Typst fortunately supports multiple data formats for loading data.
This is how easy it is to load ghost’s JSON data into typst:
<!-- this is the template for a single post-->
#let p(post) = [
== #post.title
#v(2pt)
*published on* = #post.published_at
#post.plaintext
#pagebreak()
]
<!-- This is a variable declaration -->
#let ghostToPDF(db) = [
= Posts
#for (post) in (db.db.at(0).data.posts) {
if (post.visibility == "public" and post.type == "post" and post.status != "draft") {
p(post)
}
}
= Pages
#for (post) in (db.db.at(0).data.posts) {
if (post.visibility == "public" and post.type == "page" and post.status != "draft") {
p(post)
}
}
]
<!-- calling the template and passing the parsed JSON data -->
#ghostToPDF(json("ghost.json"))
Well, that’s all the code you need!
You place the JSON export in the same directory as the typst file (ex: main.typ), and run the typst cli command: typst compile main.typ
and voilà! I just compiled the entire site, separated by posts and pages, totaling to more than 5000 pages to a single PDF, in under 30 seconds! The resulting file size was around 15 MB.

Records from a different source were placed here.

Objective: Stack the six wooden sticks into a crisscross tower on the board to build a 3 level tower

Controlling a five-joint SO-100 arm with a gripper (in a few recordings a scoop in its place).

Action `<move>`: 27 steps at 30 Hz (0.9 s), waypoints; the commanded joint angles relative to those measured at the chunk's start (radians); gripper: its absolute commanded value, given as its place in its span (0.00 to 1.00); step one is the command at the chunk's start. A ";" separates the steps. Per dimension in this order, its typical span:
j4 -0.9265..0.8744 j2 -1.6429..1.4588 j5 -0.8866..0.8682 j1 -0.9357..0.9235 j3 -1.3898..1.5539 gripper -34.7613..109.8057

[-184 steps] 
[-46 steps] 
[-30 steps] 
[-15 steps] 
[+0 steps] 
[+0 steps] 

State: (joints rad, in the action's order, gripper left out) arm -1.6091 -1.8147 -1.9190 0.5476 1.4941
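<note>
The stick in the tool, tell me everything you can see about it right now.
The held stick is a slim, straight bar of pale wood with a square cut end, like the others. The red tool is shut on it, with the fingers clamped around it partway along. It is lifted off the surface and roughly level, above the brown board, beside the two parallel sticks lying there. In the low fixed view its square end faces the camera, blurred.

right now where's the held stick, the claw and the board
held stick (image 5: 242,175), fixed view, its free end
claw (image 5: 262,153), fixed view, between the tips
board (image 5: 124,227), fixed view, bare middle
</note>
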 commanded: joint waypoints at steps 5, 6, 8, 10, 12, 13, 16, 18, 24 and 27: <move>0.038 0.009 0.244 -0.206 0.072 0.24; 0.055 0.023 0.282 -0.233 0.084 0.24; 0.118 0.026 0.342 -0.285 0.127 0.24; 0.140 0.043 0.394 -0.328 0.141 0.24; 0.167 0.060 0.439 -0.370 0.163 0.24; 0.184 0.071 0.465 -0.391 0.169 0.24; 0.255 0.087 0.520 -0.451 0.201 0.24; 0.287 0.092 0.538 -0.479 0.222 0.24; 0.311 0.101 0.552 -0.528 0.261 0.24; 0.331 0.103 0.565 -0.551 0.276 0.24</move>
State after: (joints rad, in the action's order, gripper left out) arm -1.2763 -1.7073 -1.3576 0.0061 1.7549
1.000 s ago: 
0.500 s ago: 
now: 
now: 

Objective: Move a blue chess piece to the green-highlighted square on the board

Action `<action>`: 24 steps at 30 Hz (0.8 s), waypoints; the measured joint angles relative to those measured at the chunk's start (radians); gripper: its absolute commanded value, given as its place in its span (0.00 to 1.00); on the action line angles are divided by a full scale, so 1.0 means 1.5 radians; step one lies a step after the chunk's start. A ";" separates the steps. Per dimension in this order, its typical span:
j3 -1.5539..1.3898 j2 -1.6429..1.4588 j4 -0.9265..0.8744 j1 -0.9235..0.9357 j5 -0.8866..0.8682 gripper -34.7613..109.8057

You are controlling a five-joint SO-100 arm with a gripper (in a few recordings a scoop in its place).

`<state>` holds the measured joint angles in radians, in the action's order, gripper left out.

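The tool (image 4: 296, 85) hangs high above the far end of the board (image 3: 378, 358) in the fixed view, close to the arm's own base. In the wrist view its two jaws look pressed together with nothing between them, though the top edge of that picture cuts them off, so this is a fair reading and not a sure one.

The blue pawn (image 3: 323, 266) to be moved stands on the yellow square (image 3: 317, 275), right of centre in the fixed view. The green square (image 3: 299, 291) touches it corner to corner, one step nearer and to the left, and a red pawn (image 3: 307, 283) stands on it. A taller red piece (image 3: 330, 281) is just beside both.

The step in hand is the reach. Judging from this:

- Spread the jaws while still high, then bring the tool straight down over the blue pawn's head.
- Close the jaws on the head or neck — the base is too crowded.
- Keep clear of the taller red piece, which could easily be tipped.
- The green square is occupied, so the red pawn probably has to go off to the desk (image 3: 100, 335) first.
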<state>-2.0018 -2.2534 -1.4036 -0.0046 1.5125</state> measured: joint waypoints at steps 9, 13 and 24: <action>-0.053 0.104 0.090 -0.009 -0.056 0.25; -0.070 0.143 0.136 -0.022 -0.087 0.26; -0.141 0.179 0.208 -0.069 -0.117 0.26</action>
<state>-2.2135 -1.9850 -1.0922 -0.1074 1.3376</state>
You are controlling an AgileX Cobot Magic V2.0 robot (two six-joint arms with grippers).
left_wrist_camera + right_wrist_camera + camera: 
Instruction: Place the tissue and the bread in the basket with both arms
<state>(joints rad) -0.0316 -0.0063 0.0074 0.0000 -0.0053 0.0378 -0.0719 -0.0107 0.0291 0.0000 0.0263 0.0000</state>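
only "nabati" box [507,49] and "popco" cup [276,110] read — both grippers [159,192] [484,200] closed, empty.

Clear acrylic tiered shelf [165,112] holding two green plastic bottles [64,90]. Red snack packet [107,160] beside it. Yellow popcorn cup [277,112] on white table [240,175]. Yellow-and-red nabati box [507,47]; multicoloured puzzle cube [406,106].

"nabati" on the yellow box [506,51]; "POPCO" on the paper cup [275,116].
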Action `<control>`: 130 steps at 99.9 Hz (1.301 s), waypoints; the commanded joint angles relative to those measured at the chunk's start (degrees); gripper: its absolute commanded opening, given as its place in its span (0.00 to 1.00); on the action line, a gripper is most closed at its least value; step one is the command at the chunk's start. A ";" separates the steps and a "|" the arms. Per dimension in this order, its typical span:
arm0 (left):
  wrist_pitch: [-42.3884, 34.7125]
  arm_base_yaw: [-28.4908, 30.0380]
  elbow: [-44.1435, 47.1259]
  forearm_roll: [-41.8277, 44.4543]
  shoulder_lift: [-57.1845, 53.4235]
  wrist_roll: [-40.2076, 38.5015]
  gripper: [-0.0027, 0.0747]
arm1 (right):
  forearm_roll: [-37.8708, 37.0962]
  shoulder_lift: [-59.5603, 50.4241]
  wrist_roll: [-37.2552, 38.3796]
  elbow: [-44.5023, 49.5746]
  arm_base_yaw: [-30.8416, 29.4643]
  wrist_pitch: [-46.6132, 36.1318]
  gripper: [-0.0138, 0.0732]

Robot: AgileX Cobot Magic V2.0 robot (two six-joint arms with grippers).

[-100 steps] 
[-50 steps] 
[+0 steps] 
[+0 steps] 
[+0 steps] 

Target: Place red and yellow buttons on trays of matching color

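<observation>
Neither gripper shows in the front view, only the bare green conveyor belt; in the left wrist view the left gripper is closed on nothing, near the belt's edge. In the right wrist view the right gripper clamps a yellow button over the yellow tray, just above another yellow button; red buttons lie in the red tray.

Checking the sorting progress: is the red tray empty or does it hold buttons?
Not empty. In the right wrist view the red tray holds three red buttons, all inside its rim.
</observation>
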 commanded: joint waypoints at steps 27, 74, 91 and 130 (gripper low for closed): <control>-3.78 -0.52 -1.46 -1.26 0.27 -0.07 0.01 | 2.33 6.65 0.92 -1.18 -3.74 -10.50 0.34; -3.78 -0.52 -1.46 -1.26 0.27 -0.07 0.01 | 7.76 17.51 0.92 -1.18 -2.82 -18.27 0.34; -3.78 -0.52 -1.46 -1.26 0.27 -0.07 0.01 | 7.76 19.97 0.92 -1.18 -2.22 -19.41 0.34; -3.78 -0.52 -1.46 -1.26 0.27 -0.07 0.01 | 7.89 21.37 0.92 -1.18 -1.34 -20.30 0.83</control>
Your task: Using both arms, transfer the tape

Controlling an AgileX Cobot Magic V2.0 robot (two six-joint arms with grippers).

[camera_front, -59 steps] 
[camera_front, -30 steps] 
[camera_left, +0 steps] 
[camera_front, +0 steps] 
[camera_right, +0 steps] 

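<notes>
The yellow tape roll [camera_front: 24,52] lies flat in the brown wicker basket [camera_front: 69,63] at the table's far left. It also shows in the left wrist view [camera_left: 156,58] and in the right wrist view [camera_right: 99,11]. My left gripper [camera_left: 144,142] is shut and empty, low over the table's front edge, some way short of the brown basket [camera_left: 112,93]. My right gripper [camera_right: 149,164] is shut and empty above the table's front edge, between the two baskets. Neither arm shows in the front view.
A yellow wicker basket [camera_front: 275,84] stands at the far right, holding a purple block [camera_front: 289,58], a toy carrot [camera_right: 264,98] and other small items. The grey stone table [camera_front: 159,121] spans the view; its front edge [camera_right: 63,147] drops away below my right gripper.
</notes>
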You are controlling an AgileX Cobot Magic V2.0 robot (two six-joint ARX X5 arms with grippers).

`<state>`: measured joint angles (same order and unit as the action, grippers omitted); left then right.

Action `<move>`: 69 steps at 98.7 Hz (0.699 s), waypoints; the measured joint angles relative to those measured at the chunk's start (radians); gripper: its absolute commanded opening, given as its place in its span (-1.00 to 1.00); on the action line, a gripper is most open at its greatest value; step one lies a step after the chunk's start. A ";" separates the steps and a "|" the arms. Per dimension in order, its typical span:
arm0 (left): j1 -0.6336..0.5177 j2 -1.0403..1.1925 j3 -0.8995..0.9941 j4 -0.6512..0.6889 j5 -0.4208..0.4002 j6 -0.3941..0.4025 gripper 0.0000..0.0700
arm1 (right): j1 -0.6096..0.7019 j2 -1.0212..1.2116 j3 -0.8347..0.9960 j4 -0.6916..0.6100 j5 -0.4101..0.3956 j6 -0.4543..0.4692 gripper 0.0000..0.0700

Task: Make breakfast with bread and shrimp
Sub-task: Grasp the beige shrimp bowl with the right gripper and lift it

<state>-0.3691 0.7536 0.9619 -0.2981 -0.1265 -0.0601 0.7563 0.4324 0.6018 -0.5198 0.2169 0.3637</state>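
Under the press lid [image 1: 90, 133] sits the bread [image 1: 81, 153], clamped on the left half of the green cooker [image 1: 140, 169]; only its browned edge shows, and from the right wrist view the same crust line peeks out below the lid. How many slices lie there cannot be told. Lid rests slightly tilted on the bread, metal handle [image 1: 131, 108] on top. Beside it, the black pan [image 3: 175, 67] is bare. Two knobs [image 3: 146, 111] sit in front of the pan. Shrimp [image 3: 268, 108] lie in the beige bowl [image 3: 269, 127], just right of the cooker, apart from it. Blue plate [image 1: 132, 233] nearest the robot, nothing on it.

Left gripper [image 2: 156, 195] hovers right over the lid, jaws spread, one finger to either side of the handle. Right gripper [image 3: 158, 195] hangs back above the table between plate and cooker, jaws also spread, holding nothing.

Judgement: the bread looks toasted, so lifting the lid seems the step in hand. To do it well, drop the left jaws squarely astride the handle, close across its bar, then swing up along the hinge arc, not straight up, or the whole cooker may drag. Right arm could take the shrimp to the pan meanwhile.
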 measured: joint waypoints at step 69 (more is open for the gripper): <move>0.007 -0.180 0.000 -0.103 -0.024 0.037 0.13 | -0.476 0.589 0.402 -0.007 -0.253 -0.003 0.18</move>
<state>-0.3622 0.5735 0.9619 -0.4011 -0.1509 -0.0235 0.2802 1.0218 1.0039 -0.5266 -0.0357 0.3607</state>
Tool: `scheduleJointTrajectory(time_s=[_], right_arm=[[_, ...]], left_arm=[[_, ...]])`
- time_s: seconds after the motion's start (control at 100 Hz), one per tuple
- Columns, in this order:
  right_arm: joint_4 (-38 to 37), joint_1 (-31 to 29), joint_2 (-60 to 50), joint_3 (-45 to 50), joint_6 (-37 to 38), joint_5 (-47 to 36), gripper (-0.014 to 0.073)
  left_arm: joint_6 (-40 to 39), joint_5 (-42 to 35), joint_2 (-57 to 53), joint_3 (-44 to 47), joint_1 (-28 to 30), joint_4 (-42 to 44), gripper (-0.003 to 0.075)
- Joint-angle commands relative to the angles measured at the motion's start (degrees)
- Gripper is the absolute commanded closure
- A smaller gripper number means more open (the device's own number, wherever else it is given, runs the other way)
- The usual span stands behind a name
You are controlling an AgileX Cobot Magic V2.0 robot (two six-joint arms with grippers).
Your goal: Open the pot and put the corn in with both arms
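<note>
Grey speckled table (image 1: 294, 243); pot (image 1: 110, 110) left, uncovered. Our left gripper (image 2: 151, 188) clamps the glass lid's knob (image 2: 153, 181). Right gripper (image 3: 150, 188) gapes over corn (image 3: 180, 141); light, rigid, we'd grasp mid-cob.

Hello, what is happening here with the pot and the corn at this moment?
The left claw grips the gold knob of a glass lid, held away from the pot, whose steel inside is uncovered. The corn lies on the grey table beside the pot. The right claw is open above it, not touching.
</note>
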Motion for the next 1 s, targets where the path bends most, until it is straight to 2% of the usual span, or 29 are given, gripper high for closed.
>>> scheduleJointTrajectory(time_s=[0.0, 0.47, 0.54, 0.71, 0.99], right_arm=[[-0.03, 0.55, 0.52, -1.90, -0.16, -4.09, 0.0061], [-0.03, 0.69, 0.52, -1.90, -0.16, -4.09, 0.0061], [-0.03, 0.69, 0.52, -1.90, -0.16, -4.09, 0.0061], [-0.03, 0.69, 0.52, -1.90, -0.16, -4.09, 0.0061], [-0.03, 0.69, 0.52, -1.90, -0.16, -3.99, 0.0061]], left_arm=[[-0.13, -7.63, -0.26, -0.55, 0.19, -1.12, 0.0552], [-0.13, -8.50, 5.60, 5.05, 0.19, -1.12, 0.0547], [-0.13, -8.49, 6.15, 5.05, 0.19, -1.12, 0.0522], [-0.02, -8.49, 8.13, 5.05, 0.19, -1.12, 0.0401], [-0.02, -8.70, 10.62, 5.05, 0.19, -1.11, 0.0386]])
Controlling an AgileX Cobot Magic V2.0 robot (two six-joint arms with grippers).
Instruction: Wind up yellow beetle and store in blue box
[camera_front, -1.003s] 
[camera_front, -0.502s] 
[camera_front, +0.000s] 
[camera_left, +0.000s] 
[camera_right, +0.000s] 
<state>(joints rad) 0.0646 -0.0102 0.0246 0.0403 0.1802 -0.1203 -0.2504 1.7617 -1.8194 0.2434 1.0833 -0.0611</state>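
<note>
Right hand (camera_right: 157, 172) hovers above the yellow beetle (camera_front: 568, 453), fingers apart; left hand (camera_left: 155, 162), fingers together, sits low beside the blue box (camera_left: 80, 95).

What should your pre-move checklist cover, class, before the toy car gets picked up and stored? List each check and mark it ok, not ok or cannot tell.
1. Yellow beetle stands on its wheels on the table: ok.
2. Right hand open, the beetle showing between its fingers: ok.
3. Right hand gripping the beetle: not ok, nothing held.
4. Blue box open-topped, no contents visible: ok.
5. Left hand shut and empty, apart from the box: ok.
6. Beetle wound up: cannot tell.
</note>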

Here’s a sample output with a title page and a blog post:
Bonus
The exported JSON contained references to the site URL mentioned as __GHOST_URL__
, in several thousand places across the JSON. VS CODE (rather, VS CODIUM) suffered quite a bit while indexing the entire JSON. I didn’t bother trying any find and replace methods.
Fortunately, Typst has ways to replace text. All I had to do is add these two lines before the rest of the code:
#show "__GHOST_URL__": "https://yoursite.in"
#show "GHOST_URL/": "https://yoursite.in"
This replaces all the texts as expected (during compile time), which is pretty cool IMO.
Conclusion
The best part of using typst was the familiar feeling of using go
like syntax for functional logic. Using loops and conditional statements felt natural and straight forward.
My next experimentation is to use typst in a Lambda function and generate PDF’s on the fly (without having to spin up an entire headless chrome that coverts HTML to PDF). It also compiles to WASM which makes things even more interesting. Although I have no experience using WASM, I think it is worth exploring as a viable alternative to generating PDF’s on the frontend without relying on the client’s browser capabilities, which can be a hit or miss.
I’ll probably end up writing my thesis in Typst (which I keep procrastinating hard btw). If you haven’t already, I highly recommend you to check out Typst. The source code for the project can be found here. Until next time !